- _TASK PROMPT_
Below are several records. Retype exactly those lines running from the one with "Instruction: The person" through the one with "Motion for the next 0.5", end lines included, and no others.

- _DATASET EXTRACT_
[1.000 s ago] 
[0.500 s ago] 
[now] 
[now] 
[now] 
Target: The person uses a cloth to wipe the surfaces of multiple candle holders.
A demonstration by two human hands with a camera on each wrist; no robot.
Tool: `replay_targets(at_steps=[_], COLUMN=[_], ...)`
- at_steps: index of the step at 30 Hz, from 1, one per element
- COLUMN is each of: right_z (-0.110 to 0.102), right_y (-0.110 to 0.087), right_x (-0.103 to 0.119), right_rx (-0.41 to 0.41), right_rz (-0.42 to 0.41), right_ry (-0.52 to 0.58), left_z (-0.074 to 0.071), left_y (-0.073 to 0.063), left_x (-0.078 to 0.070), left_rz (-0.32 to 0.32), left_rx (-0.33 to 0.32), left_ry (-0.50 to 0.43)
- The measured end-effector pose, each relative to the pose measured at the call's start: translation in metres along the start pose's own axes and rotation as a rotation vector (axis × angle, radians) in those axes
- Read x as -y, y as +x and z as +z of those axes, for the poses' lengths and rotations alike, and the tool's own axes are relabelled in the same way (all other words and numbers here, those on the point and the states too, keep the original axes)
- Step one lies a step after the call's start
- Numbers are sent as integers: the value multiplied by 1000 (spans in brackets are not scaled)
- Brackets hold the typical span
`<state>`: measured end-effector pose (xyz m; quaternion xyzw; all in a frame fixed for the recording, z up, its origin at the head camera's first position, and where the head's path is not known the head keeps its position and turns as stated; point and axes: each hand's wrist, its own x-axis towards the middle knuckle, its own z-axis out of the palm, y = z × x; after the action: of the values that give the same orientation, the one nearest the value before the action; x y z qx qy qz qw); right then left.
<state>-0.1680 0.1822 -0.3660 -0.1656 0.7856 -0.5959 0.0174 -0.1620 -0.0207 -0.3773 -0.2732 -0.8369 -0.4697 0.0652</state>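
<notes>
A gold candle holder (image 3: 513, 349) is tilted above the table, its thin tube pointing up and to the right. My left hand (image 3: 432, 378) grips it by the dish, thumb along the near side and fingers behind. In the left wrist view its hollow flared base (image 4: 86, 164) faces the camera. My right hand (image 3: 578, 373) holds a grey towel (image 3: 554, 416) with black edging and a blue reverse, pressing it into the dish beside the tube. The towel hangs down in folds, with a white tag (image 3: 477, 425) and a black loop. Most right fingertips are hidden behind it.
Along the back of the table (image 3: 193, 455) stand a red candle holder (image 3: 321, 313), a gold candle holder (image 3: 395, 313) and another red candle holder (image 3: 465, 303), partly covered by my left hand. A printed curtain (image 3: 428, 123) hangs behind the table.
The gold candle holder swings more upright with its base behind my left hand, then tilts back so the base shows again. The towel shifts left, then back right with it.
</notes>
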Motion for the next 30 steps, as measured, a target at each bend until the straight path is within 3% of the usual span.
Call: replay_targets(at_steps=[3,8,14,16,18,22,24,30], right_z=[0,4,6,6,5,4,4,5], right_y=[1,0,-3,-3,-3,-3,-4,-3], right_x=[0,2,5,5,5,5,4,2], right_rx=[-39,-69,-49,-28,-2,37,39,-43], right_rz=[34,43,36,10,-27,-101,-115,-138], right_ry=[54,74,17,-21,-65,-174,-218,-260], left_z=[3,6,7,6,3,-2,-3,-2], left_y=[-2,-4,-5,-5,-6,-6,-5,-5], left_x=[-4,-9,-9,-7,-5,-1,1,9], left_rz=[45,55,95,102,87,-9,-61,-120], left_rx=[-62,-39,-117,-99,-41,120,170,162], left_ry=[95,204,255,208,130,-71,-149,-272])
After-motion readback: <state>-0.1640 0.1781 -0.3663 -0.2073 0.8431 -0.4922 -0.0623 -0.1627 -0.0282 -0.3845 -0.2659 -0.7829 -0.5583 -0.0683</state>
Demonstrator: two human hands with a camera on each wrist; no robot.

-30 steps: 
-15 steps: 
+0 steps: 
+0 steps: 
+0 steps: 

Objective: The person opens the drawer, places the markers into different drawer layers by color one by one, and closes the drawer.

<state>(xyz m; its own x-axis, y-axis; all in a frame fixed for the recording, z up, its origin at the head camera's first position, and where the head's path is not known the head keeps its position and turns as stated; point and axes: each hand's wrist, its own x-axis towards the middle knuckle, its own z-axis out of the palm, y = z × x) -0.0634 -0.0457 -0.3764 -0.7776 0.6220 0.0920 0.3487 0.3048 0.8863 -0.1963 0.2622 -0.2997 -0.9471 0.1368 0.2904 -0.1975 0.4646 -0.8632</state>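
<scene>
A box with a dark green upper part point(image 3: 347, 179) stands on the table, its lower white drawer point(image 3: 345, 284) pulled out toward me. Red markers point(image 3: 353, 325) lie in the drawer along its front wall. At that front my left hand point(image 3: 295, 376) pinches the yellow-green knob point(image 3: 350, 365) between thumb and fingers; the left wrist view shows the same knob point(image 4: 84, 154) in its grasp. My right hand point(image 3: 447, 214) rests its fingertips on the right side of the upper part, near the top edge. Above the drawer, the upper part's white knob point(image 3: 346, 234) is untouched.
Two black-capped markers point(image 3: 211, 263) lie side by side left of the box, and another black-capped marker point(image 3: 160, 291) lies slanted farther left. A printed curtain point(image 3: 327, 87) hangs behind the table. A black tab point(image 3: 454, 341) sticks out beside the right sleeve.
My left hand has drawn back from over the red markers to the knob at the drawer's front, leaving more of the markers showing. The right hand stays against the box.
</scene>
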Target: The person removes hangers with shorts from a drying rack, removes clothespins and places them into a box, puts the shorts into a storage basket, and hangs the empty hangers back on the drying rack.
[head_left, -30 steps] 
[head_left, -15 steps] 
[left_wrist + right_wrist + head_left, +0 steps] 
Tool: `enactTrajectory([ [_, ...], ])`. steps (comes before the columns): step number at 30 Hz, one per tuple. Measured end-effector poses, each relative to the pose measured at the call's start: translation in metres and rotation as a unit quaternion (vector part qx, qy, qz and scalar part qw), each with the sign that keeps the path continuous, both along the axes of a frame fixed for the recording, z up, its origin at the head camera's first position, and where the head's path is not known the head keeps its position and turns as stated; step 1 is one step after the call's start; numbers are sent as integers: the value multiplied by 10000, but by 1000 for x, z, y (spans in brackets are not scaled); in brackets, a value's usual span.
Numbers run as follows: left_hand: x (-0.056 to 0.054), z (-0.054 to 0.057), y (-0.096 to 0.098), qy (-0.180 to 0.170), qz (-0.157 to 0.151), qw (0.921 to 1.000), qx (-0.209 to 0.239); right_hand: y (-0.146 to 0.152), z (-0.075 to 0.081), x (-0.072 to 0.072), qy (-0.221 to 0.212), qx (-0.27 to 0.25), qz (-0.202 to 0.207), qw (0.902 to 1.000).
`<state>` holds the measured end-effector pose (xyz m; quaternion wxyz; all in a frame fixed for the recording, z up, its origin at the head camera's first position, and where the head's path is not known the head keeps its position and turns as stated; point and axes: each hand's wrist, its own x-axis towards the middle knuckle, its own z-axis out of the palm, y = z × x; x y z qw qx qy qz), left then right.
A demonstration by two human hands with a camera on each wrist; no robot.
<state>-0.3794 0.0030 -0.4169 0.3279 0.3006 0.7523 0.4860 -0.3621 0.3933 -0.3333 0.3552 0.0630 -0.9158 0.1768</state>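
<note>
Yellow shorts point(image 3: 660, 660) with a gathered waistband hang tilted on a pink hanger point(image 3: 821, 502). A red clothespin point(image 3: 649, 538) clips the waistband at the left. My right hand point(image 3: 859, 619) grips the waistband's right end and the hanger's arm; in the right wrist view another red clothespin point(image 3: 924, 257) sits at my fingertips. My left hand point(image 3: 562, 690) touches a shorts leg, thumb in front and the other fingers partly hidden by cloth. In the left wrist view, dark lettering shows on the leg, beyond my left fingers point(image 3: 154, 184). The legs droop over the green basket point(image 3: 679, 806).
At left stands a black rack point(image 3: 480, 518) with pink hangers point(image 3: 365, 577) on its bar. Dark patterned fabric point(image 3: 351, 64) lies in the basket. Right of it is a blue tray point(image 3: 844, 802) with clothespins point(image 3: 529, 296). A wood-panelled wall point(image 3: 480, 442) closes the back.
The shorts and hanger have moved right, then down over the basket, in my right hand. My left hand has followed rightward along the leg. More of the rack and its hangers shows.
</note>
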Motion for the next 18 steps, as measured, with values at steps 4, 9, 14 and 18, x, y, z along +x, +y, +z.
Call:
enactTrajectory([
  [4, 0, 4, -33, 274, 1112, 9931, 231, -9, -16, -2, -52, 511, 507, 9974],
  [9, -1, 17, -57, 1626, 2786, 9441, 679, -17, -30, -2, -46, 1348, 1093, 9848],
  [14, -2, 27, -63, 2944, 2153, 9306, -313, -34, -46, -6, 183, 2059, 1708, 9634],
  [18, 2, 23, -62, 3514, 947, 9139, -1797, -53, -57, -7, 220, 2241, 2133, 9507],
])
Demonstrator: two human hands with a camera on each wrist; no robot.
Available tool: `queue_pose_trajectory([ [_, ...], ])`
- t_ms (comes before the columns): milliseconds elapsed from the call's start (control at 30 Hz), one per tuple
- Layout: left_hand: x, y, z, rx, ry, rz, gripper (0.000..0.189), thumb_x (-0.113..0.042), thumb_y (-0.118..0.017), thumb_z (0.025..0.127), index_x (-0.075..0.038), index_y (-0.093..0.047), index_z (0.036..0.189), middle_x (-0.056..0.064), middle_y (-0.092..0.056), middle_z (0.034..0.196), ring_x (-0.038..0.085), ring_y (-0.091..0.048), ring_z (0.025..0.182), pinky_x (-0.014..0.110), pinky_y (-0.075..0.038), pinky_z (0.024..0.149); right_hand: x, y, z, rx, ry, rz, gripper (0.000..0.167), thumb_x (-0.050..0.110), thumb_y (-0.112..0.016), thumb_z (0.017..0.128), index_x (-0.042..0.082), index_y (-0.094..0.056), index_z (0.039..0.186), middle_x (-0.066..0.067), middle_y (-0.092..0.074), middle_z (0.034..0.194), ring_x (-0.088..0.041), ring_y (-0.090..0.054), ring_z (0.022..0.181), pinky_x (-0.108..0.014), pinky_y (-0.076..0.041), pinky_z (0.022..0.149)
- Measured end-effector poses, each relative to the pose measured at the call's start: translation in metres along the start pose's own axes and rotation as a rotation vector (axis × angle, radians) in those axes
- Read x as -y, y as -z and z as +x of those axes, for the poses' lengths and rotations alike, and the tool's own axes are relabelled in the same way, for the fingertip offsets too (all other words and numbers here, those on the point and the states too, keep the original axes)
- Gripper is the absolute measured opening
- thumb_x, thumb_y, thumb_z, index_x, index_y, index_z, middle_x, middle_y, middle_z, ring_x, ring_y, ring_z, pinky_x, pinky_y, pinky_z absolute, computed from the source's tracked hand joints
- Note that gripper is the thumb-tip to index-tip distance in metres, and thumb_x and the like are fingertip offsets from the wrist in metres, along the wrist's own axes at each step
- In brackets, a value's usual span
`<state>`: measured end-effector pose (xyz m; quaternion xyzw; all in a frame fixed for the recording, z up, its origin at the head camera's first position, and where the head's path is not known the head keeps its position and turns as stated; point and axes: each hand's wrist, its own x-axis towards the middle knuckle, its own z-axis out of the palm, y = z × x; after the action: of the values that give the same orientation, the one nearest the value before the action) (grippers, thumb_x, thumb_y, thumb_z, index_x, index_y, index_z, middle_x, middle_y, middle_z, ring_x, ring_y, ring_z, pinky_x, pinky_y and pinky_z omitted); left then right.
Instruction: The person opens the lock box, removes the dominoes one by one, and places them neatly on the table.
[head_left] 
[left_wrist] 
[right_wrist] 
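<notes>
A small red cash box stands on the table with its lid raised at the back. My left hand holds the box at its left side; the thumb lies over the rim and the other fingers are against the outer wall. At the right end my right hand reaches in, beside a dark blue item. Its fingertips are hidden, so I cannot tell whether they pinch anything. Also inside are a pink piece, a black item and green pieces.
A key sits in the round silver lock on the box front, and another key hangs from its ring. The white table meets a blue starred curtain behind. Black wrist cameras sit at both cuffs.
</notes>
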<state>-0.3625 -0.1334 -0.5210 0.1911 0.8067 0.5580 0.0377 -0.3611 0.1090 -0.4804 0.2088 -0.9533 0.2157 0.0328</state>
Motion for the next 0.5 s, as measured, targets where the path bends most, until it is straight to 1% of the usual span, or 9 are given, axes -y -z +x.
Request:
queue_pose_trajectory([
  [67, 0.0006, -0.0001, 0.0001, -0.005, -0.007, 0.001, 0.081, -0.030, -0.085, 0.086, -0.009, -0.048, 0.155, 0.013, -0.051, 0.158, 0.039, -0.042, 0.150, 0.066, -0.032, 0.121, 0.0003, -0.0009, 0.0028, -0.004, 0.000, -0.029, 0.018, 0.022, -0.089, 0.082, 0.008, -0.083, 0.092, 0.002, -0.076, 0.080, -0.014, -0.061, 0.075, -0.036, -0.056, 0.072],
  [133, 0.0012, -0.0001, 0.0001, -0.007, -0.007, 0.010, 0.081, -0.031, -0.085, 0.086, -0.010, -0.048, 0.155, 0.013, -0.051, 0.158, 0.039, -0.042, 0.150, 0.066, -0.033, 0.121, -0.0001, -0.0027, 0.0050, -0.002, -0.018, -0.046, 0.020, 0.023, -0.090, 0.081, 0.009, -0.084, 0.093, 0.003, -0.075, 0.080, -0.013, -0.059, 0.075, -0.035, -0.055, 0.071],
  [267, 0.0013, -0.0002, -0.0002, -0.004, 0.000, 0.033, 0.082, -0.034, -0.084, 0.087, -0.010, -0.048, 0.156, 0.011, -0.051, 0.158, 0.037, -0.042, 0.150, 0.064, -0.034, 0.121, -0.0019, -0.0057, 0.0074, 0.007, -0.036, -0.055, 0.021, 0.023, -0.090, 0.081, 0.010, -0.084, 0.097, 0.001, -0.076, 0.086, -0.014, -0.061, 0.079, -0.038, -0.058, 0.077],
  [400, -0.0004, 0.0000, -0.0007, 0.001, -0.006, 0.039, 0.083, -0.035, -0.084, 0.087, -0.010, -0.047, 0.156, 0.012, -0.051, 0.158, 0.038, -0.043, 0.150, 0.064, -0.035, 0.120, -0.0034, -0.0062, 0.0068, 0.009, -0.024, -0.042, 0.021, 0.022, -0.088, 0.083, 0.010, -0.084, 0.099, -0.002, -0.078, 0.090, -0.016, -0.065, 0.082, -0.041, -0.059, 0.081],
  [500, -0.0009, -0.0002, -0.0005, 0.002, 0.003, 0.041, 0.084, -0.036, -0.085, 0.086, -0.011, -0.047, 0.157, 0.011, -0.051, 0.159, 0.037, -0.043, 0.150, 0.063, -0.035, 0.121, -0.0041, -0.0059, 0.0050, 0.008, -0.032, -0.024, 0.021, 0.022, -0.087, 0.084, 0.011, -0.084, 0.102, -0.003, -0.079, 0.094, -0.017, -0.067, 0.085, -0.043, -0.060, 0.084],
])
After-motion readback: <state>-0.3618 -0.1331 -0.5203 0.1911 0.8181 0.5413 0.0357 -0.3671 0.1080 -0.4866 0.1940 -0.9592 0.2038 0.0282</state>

- _SOLUTION FOR THIS EXERCISE_
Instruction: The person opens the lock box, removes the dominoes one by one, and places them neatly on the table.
[head_left] 
[left_wrist] 
[right_wrist] 
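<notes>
A small red cash box stands on the table with its lid raised at the back. My left hand holds the box at its left side; the thumb lies over the rim and the other fingers are against the outer wall. At the right end my right hand reaches in, beside a dark blue item. Its fingertips are hidden, so I cannot tell whether they pinch anything. Also inside are a pink piece, a black item and green pieces.
A key sits in the round silver lock on the box front, and another key hangs from its ring. The white table meets a blue starred curtain behind. Black wrist cameras sit at both cuffs.
</notes>
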<state>-0.3625 -0.1334 -0.5210 0.1911 0.8067 0.5580 0.0377 -0.3611 0.1090 -0.4804 0.2088 -0.9533 0.2157 0.0328</state>
Motion for the next 0.5 s, as measured, targets where the path bends most, until it is straight to 1% of the usual span, or 9 are given, axes -y -z +x.

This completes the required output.